Task instructions.
Return all of the data that follows precisely, leaving every image out.

• • • • •

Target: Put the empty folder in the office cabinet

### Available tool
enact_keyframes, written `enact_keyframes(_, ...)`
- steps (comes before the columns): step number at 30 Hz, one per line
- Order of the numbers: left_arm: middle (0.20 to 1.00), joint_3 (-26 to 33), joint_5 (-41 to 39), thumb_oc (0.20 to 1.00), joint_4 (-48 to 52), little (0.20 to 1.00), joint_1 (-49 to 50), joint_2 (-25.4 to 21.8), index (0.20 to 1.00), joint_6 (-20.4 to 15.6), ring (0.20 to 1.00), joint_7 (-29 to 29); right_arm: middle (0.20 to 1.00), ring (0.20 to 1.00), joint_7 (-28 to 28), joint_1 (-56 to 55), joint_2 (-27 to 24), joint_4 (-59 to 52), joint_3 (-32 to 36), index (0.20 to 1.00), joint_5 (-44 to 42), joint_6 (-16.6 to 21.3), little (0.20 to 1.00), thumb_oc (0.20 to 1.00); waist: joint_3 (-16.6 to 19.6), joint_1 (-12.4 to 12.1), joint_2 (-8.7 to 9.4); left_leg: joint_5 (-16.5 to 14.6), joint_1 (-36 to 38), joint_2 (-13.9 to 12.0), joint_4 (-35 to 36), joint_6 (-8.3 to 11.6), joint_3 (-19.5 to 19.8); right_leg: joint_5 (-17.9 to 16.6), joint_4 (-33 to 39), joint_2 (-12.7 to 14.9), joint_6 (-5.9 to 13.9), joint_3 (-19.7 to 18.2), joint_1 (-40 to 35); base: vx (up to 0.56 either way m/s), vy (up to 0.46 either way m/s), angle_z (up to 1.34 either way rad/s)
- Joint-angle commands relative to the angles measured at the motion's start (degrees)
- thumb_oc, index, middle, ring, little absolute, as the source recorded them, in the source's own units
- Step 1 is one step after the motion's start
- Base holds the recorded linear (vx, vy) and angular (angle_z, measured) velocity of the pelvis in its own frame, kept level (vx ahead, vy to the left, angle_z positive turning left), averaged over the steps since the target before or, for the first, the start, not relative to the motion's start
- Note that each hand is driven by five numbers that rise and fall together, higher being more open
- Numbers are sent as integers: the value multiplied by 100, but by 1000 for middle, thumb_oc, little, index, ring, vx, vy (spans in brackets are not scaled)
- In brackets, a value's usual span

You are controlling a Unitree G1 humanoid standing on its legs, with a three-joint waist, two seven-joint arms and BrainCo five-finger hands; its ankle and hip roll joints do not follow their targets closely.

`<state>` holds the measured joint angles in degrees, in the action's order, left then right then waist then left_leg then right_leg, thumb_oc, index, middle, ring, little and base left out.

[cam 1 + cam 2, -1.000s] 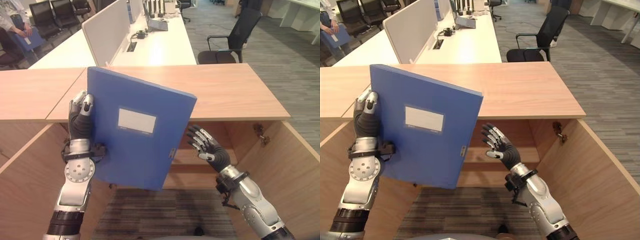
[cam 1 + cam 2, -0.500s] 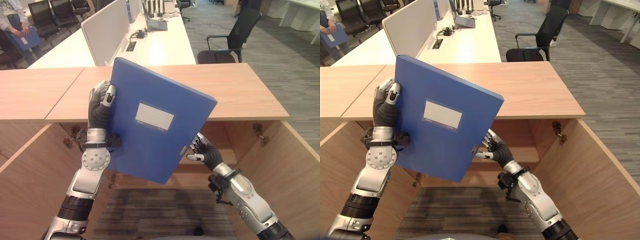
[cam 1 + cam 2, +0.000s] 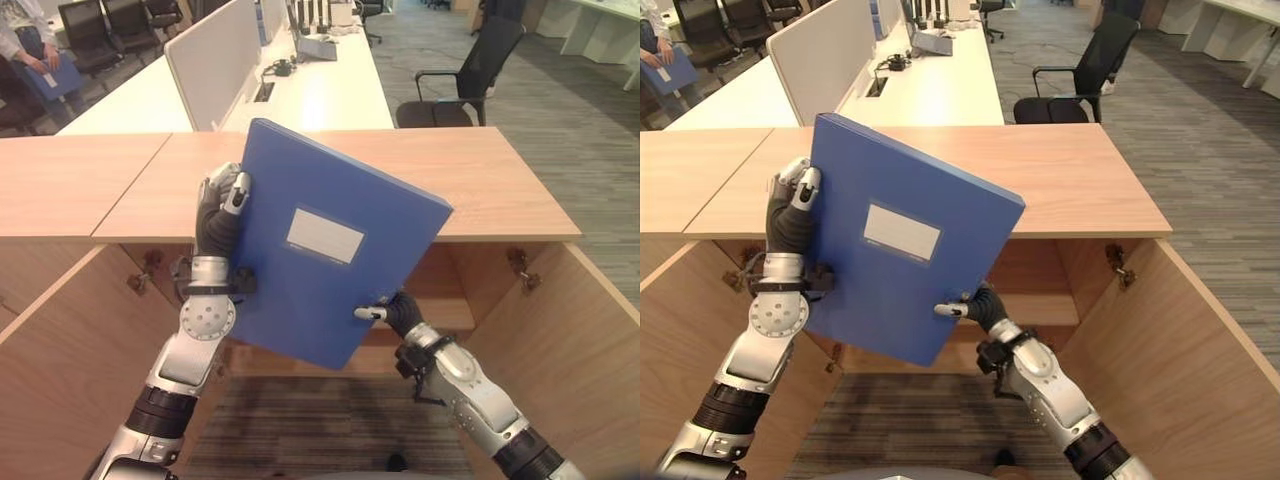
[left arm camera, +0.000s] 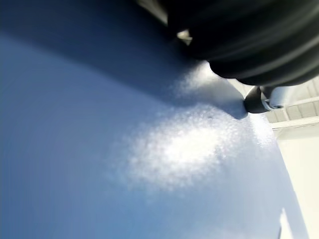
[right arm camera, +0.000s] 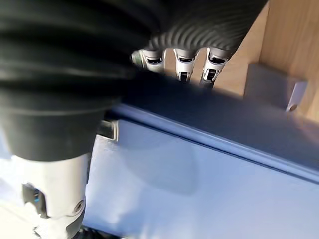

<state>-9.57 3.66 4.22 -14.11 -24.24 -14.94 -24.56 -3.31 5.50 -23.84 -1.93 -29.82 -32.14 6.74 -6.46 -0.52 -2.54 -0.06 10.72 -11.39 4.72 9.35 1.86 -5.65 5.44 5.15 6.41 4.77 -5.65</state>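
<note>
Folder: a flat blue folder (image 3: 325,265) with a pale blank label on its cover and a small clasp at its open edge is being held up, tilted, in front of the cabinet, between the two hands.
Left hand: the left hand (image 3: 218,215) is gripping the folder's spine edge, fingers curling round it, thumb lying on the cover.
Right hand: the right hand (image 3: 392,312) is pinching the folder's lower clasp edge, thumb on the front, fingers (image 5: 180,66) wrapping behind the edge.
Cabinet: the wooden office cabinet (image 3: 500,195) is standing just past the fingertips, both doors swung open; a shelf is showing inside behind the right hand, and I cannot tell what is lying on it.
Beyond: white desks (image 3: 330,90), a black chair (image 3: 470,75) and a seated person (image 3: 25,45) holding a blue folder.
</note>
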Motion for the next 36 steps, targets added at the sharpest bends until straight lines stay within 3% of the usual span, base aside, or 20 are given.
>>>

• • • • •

Result of this exercise.
Target: Put the empty folder in the office cabinet

### Available tool
enact_keyframes, written `enact_keyframes(_, ...)`
- steps (comes before the columns): step number at 30 Hz, one per line
- Order of the numbers: left_arm: middle (0.20 to 1.00), joint_3 (-26 to 33), joint_5 (-41 to 39), thumb_oc (0.20 to 1.00), joint_4 (-48 to 52), little (0.20 to 1.00), joint_1 (-49 to 50), joint_2 (-25.4 to 21.8), index (0.20 to 1.00), joint_6 (-20.4 to 15.6), ring (0.20 to 1.00), joint_7 (-29 to 29); right_arm: middle (0.20 to 1.00), ring (0.20 to 1.00), joint_7 (-28 to 28), joint_1 (-56 to 55), joint_2 (-27 to 24), joint_4 (-59 to 52), joint_3 (-32 to 36), index (0.20 to 1.00), joint_5 (-44 to 42), joint_6 (-16.6 to 21.3), little (0.20 to 1.00), thumb_oc (0.20 to 1.00); waist: joint_3 (-16.6 to 19.6), joint_1 (-12.4 to 12.1), joint_2 (-8.7 to 9.4); left_leg: joint_5 (-16.5 to 14.6), joint_1 (-36 to 38), joint_2 (-13.9 to 12.0), joint_4 (-35 to 36), joint_6 (-8.3 to 11.6), joint_3 (-19.5 to 19.8); right_leg: joint_5 (-17.9 to 16.6), joint_4 (-33 to 39), joint_2 (-12.7 to 14.9), joint_6 (-5.9 to 13.9), joint_3 (-19.7 to 18.2), joint_1 (-40 to 35); base: vx (up to 0.56 either way m/s), vy (up to 0.46 either way m/s), angle_z (up to 1.34 either way rad/s)
- Joint-angle commands relative to the angles measured at the motion's start (degrees)
- thumb_oc, index, middle, ring, little absolute, as the source recorded them, in the source's own units
- Step 1 is one step after the motion's start
- Base holds the recorded linear (vx, vy) and angular (angle_z, measured) velocity of the pelvis in its own frame, kept level (vx ahead, vy to the left, angle_z positive turning left), averaged over the steps since the target before or, for the first, the start, not relative to the motion's start
- Note that each hand is driven by five numbers that rise and fall together, higher being more open
- Numbers are sent as integers: the value multiplied by 100, but by 1000 for middle, thumb_oc, little, index, ring, vx, vy (spans in brackets are not scaled)
- In brackets, a value's usual span

You are controlling a Unitree G1 humanoid standing on its legs, with a three-joint waist, two seven-joint arms and BrainCo five-finger hands; its ankle and hip roll joints do not follow their targets closely.

`<state>` holds the measured joint angles in degrees, in the action's order, left then right then waist then left_leg then right_leg, thumb_oc, index, middle, ring, little and base left out.

[cam 1 + cam 2, -1.000s] 
[cam 1 + cam 2, -0.500s] 
[cam 1 + cam 2, +0.000s] 
[left arm camera, +0.000s] 
[right arm camera, +0.000s] 

<state>-9.57 3.66 4.22 -14.11 -24.24 -14.94 -24.56 -3.31 5.50 -23.84 -1.93 -29.82 -32.14 6.74 -6.46 -0.52 -2.54 -0.06 10.72 -11.39 4.72 9.35 1.86 -5.65 5.44 5.15 6.41 4.77 -5.65</state>
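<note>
Folder: a flat blue folder (image 3: 325,265) with a pale blank label on its cover and a small clasp at its open edge is being held up, tilted, in front of the cabinet, between the two hands.
Left hand: the left hand (image 3: 218,215) is gripping the folder's spine edge, fingers curling round it, thumb lying on the cover.
Right hand: the right hand (image 3: 392,312) is pinching the folder's lower clasp edge, thumb on the front, fingers (image 5: 180,66) wrapping behind the edge.
Cabinet: the wooden office cabinet (image 3: 500,195) is standing just past the fingertips, both doors swung open; a shelf is showing inside behind the right hand, and I cannot tell what is lying on it.
Beyond: white desks (image 3: 330,90), a black chair (image 3: 470,75) and a seated person (image 3: 25,45) holding a blue folder.
</note>
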Motion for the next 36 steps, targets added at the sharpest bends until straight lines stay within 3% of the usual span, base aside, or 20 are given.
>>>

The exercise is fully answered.